March 22, 2015
The Merrie City on the Calder
Medieval Wakefield gained a reputation as the "Merrie City," where "a right honest man shall fare well for two pence a meal." It expanded around a thriving market set up at the beginning of the 13th Century under the shadow of Sandal Castle, founded a little earlier.
Bouyed by inland trade on the navigable Calder, the town was the scene of important events during the Wars of the Roses and the English Civil War. Wool, cattle and grain traders were drawn to Wakefield and the city prospered. As the Industrial Revolution transformed the landscape, wool spinning mills were set up by the river and powered by weirs. Breweries, coal mines and shipyards sprang up around the town.
This fascinating photo was taken during the demolition of some homes on Bull Ring. We can see the cross-section of a 19th Century house that has been built directly on top of a smaller medieval home. Notice the huge variety of building materials as well. On the right is the Black Swan Pub.
The fire brigade poses on their horse-drawn fire engine outside the Orangery, an 18th Century garden building for social events.

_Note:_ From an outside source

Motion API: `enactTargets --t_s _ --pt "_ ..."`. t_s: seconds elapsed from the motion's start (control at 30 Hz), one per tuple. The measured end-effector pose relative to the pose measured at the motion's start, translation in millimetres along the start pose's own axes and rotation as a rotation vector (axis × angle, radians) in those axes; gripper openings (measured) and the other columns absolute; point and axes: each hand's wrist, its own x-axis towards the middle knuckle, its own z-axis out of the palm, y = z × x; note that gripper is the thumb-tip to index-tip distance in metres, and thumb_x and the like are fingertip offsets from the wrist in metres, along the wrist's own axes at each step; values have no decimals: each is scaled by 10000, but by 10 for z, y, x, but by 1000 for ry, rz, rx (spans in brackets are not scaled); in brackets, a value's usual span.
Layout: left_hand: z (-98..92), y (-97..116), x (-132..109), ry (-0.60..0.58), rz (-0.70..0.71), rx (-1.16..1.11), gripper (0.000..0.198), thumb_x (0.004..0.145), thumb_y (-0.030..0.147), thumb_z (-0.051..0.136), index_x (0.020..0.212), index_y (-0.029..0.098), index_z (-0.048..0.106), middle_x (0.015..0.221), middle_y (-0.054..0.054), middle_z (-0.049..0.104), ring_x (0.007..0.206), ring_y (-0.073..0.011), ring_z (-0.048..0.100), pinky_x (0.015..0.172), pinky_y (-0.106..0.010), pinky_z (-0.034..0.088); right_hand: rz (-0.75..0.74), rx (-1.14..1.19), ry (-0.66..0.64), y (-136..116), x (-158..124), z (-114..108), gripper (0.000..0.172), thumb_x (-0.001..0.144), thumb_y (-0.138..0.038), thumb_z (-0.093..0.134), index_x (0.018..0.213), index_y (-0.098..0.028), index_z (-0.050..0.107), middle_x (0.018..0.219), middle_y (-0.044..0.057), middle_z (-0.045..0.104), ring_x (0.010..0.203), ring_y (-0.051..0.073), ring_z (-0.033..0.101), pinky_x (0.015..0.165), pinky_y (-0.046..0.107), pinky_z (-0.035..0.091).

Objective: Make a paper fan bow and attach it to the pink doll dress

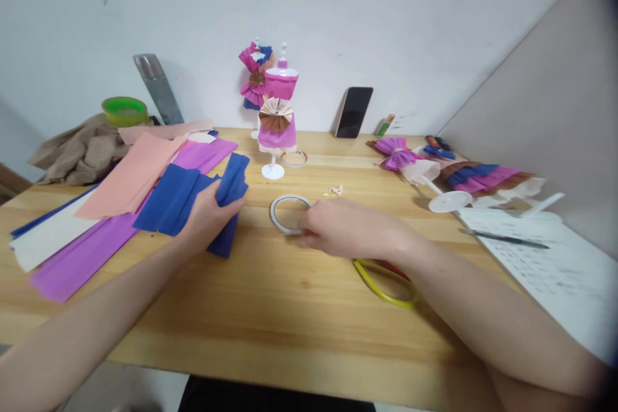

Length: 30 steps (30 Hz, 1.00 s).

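Desk: light wood, right up against a white wall
Blue paper: left of centre, kinda bunched up, gripped between thumb and fingers of the left hand
Tape roll: lying flat, just right of that
Right hand: fingers curled at the roll's edge, blurry, can't tell if they've got it
Farther back: mini mannequin upright, phone leaning

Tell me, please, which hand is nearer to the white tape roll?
Right. The right hand is at the right edge of the white tape roll; the left hand is farther away, to its left, holding blue paper.
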Motion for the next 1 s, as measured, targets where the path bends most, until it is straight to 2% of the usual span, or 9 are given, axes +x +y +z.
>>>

Riding to a fire at breakneck speed on an engine like that must have been a frightening proposition.
Wakefield's Air Raid Precaution volunteers demonstrate the effectiveness of their fire hoses on Thornes Lane Wharf. Today the wharf has fallen into disrepair.

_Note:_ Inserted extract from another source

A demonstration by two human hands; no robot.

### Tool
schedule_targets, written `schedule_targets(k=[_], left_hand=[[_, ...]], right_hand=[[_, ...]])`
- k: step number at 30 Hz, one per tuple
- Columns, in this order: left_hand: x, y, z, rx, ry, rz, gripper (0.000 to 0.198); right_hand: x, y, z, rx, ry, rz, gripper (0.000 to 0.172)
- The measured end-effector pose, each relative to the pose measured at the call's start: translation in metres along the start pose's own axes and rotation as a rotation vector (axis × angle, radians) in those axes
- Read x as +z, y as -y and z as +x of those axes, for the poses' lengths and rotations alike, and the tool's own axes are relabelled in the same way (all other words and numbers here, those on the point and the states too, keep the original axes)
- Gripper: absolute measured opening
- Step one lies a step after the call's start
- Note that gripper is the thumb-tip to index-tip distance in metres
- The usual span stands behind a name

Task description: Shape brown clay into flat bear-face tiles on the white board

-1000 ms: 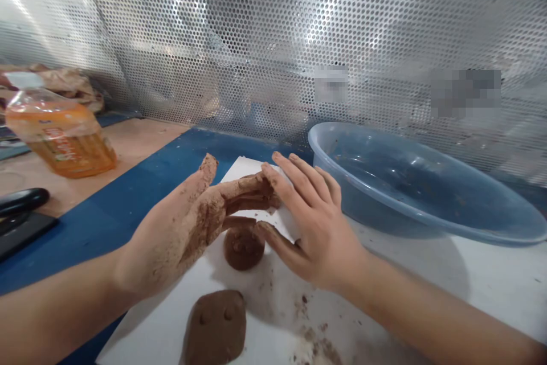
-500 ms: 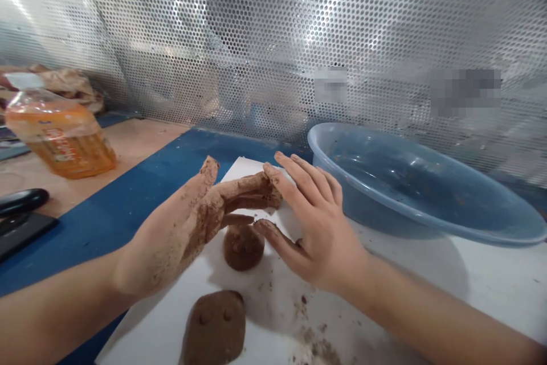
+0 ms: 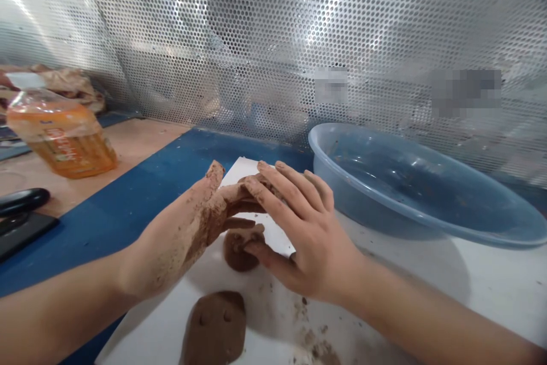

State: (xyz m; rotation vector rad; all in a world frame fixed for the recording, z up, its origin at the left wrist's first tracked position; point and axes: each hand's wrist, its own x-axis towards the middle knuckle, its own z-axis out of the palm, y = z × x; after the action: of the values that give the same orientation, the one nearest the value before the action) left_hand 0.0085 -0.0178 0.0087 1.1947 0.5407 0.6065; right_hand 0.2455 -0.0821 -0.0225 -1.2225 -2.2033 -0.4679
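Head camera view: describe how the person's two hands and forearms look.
Both forearms are bare, with no sleeves, gloves or bands showing. The left hand is smeared with brown clay over fingers and outer edge; the right hand looks much cleaner, with faint traces.

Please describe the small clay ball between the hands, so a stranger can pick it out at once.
Beside the blue plastic basin lies a white sheet. On it, between the left hand and the right hand, sits a small brown clay ball. Unlike the larger, flatter, dented lump nearer the viewer, it is round and partly hidden by the right thumb.
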Motion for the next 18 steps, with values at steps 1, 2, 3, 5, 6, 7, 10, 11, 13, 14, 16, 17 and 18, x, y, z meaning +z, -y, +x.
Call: schedule_targets(k=[1, 2, 3, 5, 6, 7, 10, 11, 13, 14, 16, 17, 18], left_hand=[[0.0001, 0.0, -0.0001, 0.004, -0.001, -0.003, 0.095], [0.0003, -0.0004, -0.0002, 0.003, 0.0, -0.004, 0.095], [0.0005, -0.0012, -0.0002, -0.002, 0.006, -0.004, 0.096], [0.001, -0.0037, -0.0003, -0.015, 0.02, 0.0, 0.1], [0.0012, -0.005, -0.0003, -0.021, 0.029, 0.002, 0.101], [0.0013, -0.006, -0.0003, -0.025, 0.038, 0.003, 0.101], [0.0002, -0.0058, -0.0004, -0.018, 0.038, -0.005, 0.098], [-0.0007, -0.0048, -0.0005, -0.014, 0.033, -0.009, 0.096], [-0.003, -0.0024, -0.0005, -0.006, 0.022, -0.007, 0.096], [-0.0041, -0.0012, -0.0004, -0.002, 0.022, -0.001, 0.098], [-0.006, 0.0011, 0.0001, 0.01, 0.023, 0.018, 0.101], [-0.0066, 0.0021, 0.0004, 0.02, 0.026, 0.029, 0.101], [-0.0069, 0.0029, 0.0007, 0.033, 0.03, 0.039, 0.1]], right_hand=[[-0.0006, 0.0004, 0.0005, -0.015, -0.012, -0.007, 0.07], [-0.0011, 0.0002, 0.0009, -0.011, -0.03, -0.014, 0.069], [-0.0015, -0.0006, 0.0012, 0.008, -0.048, -0.018, 0.068], [-0.0016, -0.0028, 0.0013, 0.063, -0.058, -0.02, 0.069], [-0.0014, -0.0037, 0.0011, 0.085, -0.049, -0.017, 0.071], [-0.0011, -0.0041, 0.0009, 0.095, -0.035, -0.013, 0.072], [-0.0007, -0.0023, 0.0007, 0.037, -0.008, -0.012, 0.074], [-0.0009, -0.0015, 0.001, 0.014, -0.015, -0.019, 0.073], [-0.0018, -0.001, 0.0021, 0.002, -0.048, -0.035, 0.068], [-0.0024, -0.0017, 0.0027, 0.013, -0.066, -0.041, 0.065], [-0.0034, -0.0041, 0.0037, 0.045, -0.085, -0.044, 0.063], [-0.0038, -0.0054, 0.0039, 0.06, -0.086, -0.042, 0.063], [-0.0042, -0.0065, 0.004, 0.072, -0.081, -0.038, 0.065]])
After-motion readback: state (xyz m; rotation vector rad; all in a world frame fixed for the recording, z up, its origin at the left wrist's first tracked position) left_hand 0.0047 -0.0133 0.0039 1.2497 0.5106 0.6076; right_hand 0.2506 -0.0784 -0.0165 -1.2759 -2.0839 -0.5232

Carts outside the original Grey Horse Pub building on Kirkgate. They are raising money for the Royal Navy Lifeboat Institution, a search and rescue charity that has saved an estimated 140,000 lives since its creation in 1824.
The famous Tudor-era Six Chimneys Pub on Kirkgate. The owners had been removing support beams to increase floor space and evidently they had taken one too many, with the result we see here. This venerable Wakefield institution has since been replaced with this brown building, while a Wetherspoon's up the street has appropriated the Six Chimneys name.
A view up Kirkgate towards Warrengate. Few of the original buildings survive as all those on the left were demolished and the street widened to make way for the apartment buildings.
Wakefield's Cathedral in the midst an extension project. It is difficult to put a precise date on this building original construction because it has been the site of a church since at least Anglo-Saxon times. It has been refurbished, renovated and rebuilt many times over the centuries.
A solemn procession leaves the Cathedral after the consecration of the newly-built Saint Mark's Chapel.
The alley that once existed between Cross Square and Northgate was called Butcher's Row.
A particularly old photo of Cross Square. Most of the street has been extensively redeveloped and the Market Cross structure demolished.
A bobby directs traffic at the foot of Cross Square.
A view over the weir towards the Chantry Bridge.
A drawing of Sandal Castle made during the reign of Elizabeth I. This was my best guess at the site of the gate. The fields in front of the castle were the scene of the bitterly contested Battle of Wakefield during the Wars of the Roses in 1460. The Duke of York sortied from the castle to meet the massing Lancastrian army. His army quickly found itself cut off from the castle and was annihilated. Many refugees from his army fled as far as the chantry bridge before being caught and killed. The Duke of York's head was taken and somewhat ironically mounted on the Mickelgate Bar at York.
Sandal Castle's moat. The castle was destroyed by Parliamentary forces during the English Civil War and left to fall into ruin.
Some children enjoy a day out on the ruins of Sandal Castle. The mounds of earth indicate the castle had not yet been excavated.